▸ Exercise aim:
Filter this listing down to the lines that contain the word "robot", and copy them.

▸ Records to use:
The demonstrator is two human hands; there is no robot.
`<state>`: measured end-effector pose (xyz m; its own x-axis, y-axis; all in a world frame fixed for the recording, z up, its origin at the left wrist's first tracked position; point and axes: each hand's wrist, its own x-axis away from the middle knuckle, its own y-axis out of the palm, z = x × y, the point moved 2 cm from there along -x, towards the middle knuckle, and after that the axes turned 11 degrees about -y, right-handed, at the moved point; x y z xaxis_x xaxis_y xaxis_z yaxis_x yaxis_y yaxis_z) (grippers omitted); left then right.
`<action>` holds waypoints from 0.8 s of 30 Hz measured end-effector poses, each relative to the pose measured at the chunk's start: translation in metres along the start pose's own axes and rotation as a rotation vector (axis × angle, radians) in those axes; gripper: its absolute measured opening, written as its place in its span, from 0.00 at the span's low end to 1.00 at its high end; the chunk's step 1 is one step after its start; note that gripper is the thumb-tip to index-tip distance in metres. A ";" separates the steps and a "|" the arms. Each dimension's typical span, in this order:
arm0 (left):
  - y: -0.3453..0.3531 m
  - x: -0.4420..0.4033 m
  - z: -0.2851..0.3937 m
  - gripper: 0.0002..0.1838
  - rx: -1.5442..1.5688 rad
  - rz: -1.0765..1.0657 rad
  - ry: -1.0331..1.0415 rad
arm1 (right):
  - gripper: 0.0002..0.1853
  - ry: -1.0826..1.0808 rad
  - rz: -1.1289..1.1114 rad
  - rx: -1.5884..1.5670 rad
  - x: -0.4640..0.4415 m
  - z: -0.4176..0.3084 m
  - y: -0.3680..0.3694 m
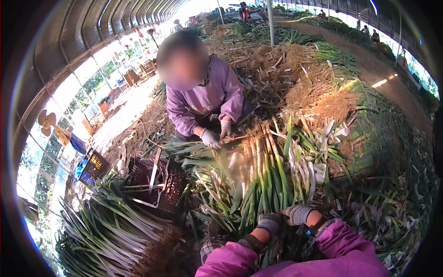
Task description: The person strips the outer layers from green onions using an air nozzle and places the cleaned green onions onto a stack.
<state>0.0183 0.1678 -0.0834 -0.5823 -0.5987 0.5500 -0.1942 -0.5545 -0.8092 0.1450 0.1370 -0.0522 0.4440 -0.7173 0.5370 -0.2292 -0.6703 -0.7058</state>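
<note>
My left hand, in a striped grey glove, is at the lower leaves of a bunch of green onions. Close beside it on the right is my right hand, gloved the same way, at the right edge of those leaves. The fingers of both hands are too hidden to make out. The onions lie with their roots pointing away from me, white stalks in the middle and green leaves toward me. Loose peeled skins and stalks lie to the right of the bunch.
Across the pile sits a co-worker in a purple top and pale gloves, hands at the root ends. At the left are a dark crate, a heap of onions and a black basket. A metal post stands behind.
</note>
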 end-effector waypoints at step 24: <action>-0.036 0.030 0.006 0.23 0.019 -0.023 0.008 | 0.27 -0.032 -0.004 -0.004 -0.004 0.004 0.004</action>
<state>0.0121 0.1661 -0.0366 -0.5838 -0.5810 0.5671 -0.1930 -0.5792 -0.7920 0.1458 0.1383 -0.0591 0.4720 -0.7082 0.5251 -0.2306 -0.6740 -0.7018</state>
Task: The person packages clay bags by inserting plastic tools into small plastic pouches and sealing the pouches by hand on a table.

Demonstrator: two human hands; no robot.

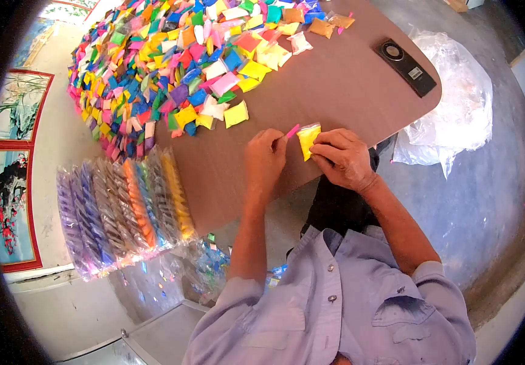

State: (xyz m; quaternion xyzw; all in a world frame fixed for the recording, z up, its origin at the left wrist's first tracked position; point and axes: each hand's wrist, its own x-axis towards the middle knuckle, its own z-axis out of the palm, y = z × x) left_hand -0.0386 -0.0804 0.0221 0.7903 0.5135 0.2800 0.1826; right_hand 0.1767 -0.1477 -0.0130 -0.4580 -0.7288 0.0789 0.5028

▸ Written answer:
The demonstrator is two human hands; there is no robot.
Demonstrator: two human hands; no robot.

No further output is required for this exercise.